Deep in Transaction (1)

When it comes transaction, we think of ACID property, we think of a bunch of actions which should be done in all or nothing.

Atomicity: guarantees that each transaction is treated as a single “unit”
Consistency: ensures that a transaction can only bring the database from one valid state to another
Isolation: ensures that concurrent execution of transactions leaves the database in the same state that would have been obtained if the transactions were executed sequentially
Durability: guarantees that once a transaction has been committed, it will remain committed even in the case of a system failure

It seems all four rules of ACID are the equally property for a transaction, but it is not.

Why We Need Transaction

To make it clear, the very first goal of transactions is to ensure that all of the objects managed by a server remain in a consistent state when they are accessed by multiple transactions and in the presence of server crashes.

The core is to keep state consistent when

  • there are multiple transactions access object concurrent;
  • there are server crash/failure;

So, we need a transaction to be

  • isolated from other transaction (Isolation & Atomicity):
    • serially: one transaction at a time, in some arbitrary order
    • serially equivalent or serializable: this would have the same effect as a serial execution
  • applied on recoverable object (Durability):

    when a server process crashes unexpectedly due to a hardware fault or a software error, the changes due to all completed transactions must be available in permanent storage so that when the server is replaced by a new process, it can recover the objects to reflect the all-or-nothing effect.

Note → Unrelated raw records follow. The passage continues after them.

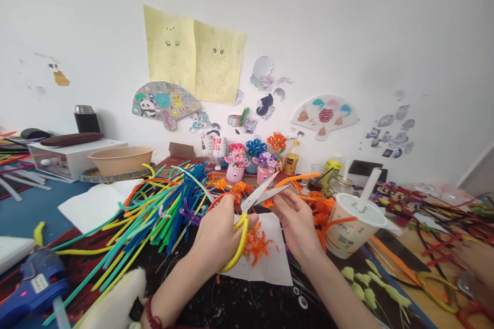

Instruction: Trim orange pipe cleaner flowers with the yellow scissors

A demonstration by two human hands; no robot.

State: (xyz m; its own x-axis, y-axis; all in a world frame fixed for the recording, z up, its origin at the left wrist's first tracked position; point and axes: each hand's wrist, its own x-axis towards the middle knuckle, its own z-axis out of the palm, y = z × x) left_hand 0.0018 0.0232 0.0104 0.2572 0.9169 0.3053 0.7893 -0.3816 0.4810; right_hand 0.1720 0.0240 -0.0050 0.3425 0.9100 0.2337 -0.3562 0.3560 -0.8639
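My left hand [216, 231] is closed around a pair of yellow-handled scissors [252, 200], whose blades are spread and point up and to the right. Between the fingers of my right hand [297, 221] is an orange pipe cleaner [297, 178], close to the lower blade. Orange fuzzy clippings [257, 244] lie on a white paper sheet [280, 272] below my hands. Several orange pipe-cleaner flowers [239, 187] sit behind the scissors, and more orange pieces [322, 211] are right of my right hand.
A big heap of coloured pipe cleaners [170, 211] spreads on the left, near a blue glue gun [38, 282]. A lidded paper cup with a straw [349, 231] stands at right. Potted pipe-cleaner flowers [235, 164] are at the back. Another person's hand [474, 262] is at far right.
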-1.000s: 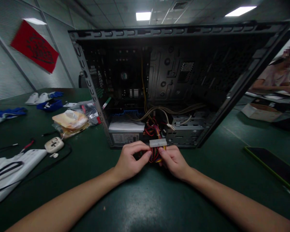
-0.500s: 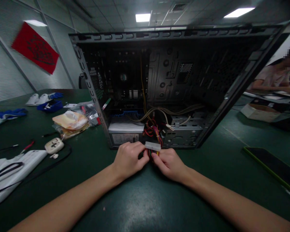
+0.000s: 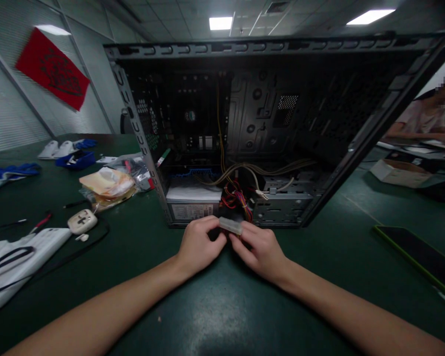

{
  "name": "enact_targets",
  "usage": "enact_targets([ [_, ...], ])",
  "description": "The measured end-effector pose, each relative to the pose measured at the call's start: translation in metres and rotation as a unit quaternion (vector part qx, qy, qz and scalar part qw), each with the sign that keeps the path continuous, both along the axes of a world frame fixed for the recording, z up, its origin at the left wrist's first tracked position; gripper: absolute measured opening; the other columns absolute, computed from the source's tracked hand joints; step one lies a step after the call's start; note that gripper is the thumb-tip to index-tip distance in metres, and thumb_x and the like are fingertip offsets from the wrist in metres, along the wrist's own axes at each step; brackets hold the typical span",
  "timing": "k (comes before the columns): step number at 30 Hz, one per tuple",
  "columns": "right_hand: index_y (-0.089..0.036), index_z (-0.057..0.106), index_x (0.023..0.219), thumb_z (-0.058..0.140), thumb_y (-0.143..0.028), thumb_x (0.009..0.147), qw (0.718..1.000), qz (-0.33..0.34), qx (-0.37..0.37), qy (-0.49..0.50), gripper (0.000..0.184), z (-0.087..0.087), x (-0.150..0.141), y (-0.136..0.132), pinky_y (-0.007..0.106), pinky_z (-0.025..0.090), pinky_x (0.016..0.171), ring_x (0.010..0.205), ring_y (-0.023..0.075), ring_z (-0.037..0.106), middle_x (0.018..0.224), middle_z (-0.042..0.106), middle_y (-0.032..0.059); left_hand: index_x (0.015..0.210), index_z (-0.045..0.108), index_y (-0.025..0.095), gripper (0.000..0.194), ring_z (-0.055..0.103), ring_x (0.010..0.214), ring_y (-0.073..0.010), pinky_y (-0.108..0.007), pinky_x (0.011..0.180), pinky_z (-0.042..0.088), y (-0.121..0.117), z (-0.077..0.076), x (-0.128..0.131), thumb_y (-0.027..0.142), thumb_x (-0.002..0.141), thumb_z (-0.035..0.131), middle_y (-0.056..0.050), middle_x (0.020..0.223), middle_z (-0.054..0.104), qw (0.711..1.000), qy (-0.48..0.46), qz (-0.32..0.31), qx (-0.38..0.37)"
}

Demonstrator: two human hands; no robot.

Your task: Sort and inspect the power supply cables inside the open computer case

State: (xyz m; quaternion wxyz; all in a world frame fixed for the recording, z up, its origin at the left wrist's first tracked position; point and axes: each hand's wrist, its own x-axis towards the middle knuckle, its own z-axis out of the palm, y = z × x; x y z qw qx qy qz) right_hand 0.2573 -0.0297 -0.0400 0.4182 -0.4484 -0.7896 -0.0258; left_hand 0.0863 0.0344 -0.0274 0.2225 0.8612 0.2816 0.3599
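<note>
A pale, wide power connector (image 3: 230, 226) is pinched between my two hands, just in front of an open computer case (image 3: 267, 49). My left hand (image 3: 202, 245) grips its left end, fingers curled and thumb below. On the other end, my right hand (image 3: 261, 249) holds with thumb and fingertips. Bundled coloured wires (image 3: 237, 195) run behind the connector into the case; their lower part is hidden by my fingers. Left of the wires sits the power supply (image 3: 193, 205), with a label on its side. A loose white plug (image 3: 261, 194) hangs from pale cables to the right.
On the left lie a plastic bag (image 3: 107, 183), a white adapter (image 3: 82, 221), a white power strip (image 3: 40, 262) with black cables, and blue-and-white gloves (image 3: 13, 172). A dark green-edged pad (image 3: 422, 262) and a cardboard box (image 3: 398, 173) are at right. Another person (image 3: 422, 118) sits beyond.
The connector has tipped and shifted slightly left, and its wires now show less below it. My right fingers have moved up onto its end. The view has shifted a little.
</note>
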Motion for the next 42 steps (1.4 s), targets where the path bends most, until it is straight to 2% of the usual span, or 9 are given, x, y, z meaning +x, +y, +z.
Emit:
enact_targets([
  [4,-0.018,0.059,0.068,0.048,-0.02,0.096,0.992,0.017,-0.021,0.126,0.03,0.003,-0.004,0.002,0.026,0.051,0.066,0.067,0.0161,0.063,0.075,0.066,0.0065,0.088,0.068,0.017,0.018,0.062,0.077,-0.0172,-0.029,0.074,0.048,0.001,-0.002,-0.001,0.011,0.087,0.051,-0.004,0.084,0.067,0.999,-0.008,-0.008,0.032],
  [9,-0.019,0.052,0.053,0.051,-0.023,0.095,0.98,0.005,-0.049,0.191,0.042,0.007,-0.007,-0.001,0.024,0.047,0.057,0.053,0.0129,0.055,0.059,0.059,0.0014,0.093,0.065,0.016,0.017,0.059,0.073,-0.0162,-0.027,0.071,0.047,0.0,-0.002,-0.002,0.017,0.093,0.048,-0.004,0.08,0.062,0.999,-0.022,-0.031,0.038],
  [12,-0.018,0.061,0.06,0.052,-0.025,0.094,0.974,0.002,-0.071,0.216,0.036,0.007,-0.008,-0.003,0.026,0.05,0.063,0.062,0.0156,0.061,0.066,0.065,0.003,0.096,0.063,0.015,0.016,0.058,0.074,-0.016,-0.026,0.07,0.047,-0.003,-0.002,-0.003,0.017,0.094,0.047,-0.004,0.081,0.061,0.997,-0.046,-0.048,0.024],
  [15,-0.019,0.072,0.087,0.059,-0.025,0.09,0.969,0.006,-0.076,0.235,0.015,0.006,-0.01,-0.004,0.032,0.054,0.081,0.086,0.0215,0.068,0.091,0.074,0.007,0.095,0.063,0.015,0.015,0.059,0.076,-0.016,-0.026,0.072,0.047,-0.005,0.0,-0.002,0.015,0.093,0.048,-0.004,0.083,0.062,0.996,-0.063,-0.058,0.006],
  [17,-0.019,0.073,0.097,0.062,-0.023,0.088,0.97,0.003,-0.075,0.231,0.015,0.005,-0.011,-0.004,0.035,0.054,0.085,0.093,0.0229,0.068,0.099,0.074,0.0078,0.093,0.064,0.016,0.015,0.059,0.078,-0.0162,-0.026,0.073,0.047,-0.005,0.0,-0.002,0.014,0.093,0.048,-0.004,0.084,0.063,0.996,-0.063,-0.061,-0.005],
  [22,-0.019,0.072,0.098,0.06,-0.018,0.087,0.975,-0.012,-0.057,0.215,0.016,0.006,-0.01,-0.004,0.033,0.055,0.082,0.089,0.0217,0.069,0.096,0.074,0.0075,0.092,0.067,0.016,0.016,0.06,0.077,-0.0165,-0.028,0.074,0.047,-0.007,0.001,-0.001,0.018,0.093,0.051,-0.004,0.084,0.065,0.996,-0.062,-0.056,-0.03],
  [28,-0.018,0.069,0.094,0.057,-0.017,0.087,0.975,-0.017,-0.05,0.215,0.014,0.003,-0.006,-0.003,0.028,0.054,0.071,0.078,0.0189,0.067,0.087,0.072,0.006,0.089,0.07,0.016,0.017,0.059,0.072,-0.0159,-0.026,0.069,0.046,-0.012,-0.002,-0.001,0.023,0.093,0.055,-0.004,0.078,0.065,0.993,-0.084,-0.022,-0.085],
  [33,-0.018,0.07,0.089,0.058,-0.018,0.086,0.972,-0.008,-0.061,0.226,0.012,0.002,-0.007,-0.003,0.03,0.055,0.072,0.077,0.0199,0.068,0.085,0.073,0.0065,0.089,0.069,0.016,0.016,0.061,0.076,-0.0166,-0.028,0.073,0.047,-0.013,-0.001,0.0,0.023,0.092,0.055,-0.004,0.081,0.066,0.985,-0.111,-0.043,-0.122],
  [42,-0.018,0.073,0.089,0.059,-0.017,0.085,0.966,0.009,-0.076,0.245,0.014,0.006,-0.009,-0.004,0.029,0.056,0.071,0.077,0.0202,0.069,0.085,0.074,0.0067,0.086,0.068,0.015,0.011,0.057,0.066,-0.0144,-0.025,0.064,0.047,-0.016,0.005,0.001,0.021,0.087,0.059,-0.003,0.076,0.063,0.988,-0.097,-0.038,-0.112],
])
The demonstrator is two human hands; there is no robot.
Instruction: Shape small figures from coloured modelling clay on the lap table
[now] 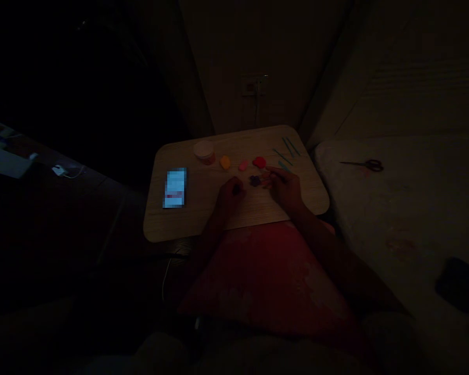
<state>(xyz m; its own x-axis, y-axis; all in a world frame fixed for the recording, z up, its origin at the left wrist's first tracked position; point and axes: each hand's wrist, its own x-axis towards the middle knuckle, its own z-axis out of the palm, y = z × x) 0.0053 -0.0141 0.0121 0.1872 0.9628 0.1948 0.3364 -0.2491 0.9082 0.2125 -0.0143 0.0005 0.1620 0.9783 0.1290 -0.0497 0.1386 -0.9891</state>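
Observation:
The room is very dark. On a small wooden lap table (203,219) lie lumps of modelling clay: an orange lump (225,162), a pink lump (243,166), a red lump (259,162) and a dark purple lump (255,180). My left hand (230,191) rests curled on the table just left of the purple lump; what it holds, if anything, is hidden in the dark. My right hand (283,183) is closed in a pinch on a thin teal stick, its tip near the purple lump.
A lit phone (175,188) lies on the table's left part. A small tub (204,151) stands at the back, several teal sticks (287,150) at the back right. Scissors (365,165) lie on the bed to the right. A red cushion (273,276) covers my lap.

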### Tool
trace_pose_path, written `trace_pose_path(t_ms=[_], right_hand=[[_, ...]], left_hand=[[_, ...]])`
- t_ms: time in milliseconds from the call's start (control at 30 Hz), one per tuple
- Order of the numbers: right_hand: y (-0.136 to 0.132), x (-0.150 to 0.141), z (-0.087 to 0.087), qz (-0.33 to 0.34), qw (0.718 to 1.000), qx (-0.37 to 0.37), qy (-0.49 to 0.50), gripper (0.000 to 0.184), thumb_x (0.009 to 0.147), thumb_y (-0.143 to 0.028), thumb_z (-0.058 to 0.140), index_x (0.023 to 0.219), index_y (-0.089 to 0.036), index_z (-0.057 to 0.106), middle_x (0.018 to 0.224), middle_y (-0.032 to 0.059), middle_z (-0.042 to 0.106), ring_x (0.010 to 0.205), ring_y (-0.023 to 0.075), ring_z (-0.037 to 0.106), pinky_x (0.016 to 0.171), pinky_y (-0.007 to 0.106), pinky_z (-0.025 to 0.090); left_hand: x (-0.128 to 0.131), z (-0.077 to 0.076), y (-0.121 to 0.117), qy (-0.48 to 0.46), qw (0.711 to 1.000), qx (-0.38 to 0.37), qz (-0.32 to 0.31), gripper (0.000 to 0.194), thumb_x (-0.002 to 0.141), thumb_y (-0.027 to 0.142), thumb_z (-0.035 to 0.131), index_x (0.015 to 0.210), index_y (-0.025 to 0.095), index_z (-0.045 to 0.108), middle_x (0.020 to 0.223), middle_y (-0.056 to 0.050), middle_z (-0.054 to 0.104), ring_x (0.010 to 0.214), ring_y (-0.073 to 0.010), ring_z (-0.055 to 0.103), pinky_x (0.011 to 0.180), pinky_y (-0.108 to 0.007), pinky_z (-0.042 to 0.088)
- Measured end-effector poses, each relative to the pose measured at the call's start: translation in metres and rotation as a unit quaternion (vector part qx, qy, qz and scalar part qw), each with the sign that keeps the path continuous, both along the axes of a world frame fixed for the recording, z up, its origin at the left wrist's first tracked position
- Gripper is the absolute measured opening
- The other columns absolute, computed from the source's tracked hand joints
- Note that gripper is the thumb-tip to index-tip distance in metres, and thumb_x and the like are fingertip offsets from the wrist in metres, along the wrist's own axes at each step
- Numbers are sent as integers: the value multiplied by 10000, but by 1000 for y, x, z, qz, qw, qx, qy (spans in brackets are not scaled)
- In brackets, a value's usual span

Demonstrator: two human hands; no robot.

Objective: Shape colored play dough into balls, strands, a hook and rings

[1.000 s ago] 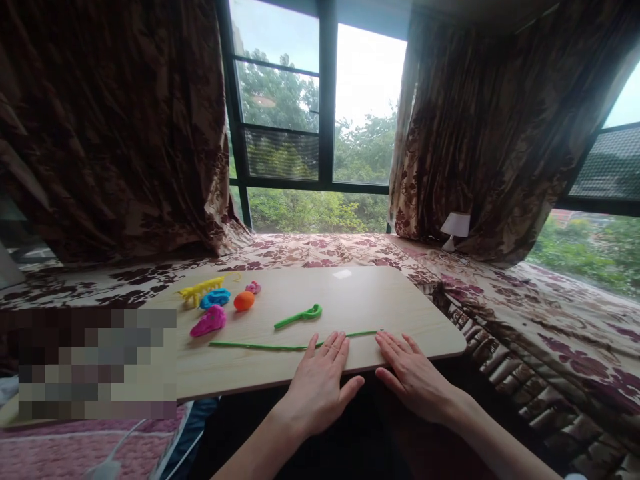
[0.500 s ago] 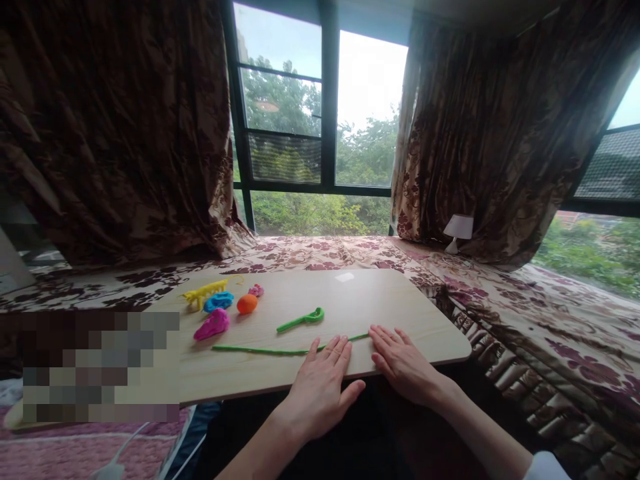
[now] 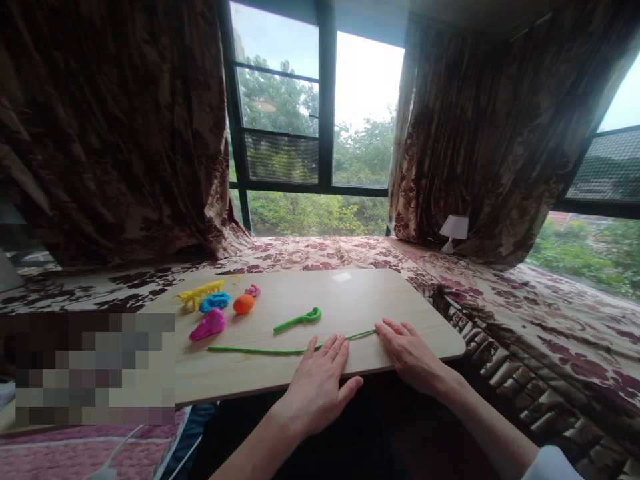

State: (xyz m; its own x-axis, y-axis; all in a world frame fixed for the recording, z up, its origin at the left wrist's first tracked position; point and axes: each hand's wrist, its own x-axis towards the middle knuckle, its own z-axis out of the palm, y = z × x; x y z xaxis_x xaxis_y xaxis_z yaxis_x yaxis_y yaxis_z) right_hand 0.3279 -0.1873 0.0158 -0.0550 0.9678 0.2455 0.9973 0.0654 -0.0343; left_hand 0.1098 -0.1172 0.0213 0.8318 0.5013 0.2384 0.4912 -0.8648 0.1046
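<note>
A long thin green clay rope [image 3: 255,349] lies across the near part of a light wooden table [image 3: 350,300]. My left hand [image 3: 320,383] lies flat and open on the table, its fingertips resting on the rope. My right hand [image 3: 413,357] is flat and open too, its fingertips at the rope's right end. A shorter green clay piece with a curled end [image 3: 299,319] lies just beyond the rope. Farther left sit a pink clay lump [image 3: 207,325], an orange ball [image 3: 243,304], a blue piece [image 3: 214,302], a yellow piece [image 3: 201,291] and a small pink bit [image 3: 253,291].
The table stands on a floral-covered window seat [image 3: 525,300]. Dark patterned curtains [image 3: 110,133] hang at both sides of a large window [image 3: 320,120]. A small white lamp [image 3: 453,230] sits at the back right. A blurred patch [image 3: 95,367] covers the table's left end.
Both hands have slid slightly back and forth over the green rope's right part. The right hand's fingertips went from the rope's end, leftward, then back. The view shifted a little.
</note>
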Motion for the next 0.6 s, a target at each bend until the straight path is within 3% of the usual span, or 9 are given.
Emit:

We have method Isolation & Atomicity & Durability, but no Consistency, because programmers it is generally responsible to ensure that transactions leave the database consistent, i.e. we have to write right/enough unit of operations (follow is a wrong unit).

transation: transfer

accountA: withdraw 10
accountB: deposit 9

Failure Types

As an application programmer, we can understand Isolation & Atomicity very well because we also met those kinds of problems in application program, when we are working in multi-thread/process world. We need to coordinate different threads to access shared object in sequence.

But we don’t always have chance to consider Durability. In order to have this property, we first have to understand what kinds of failure/crash server may encounter:

  • Writes to permanent storage may fail, either by writing nothing or by writing a wrong value – for example, writing to the wrong block is a disaster. File storage may also decay.

  • Servers may crash occasionally. When a processor is faulty, it is made to crash so that it is prevented from sending erroneous messages and from writing wrong values to permanent storage – that is, so it cannot produce arbitrary failures. Crashes can occur at any time; in particular, they may occur during recovery.

  • There may be an arbitrary delay before a message arrives. A message may be lost, duplicated or corrupted. Both forged messages and undetected corrupt messages are regarded as disasters.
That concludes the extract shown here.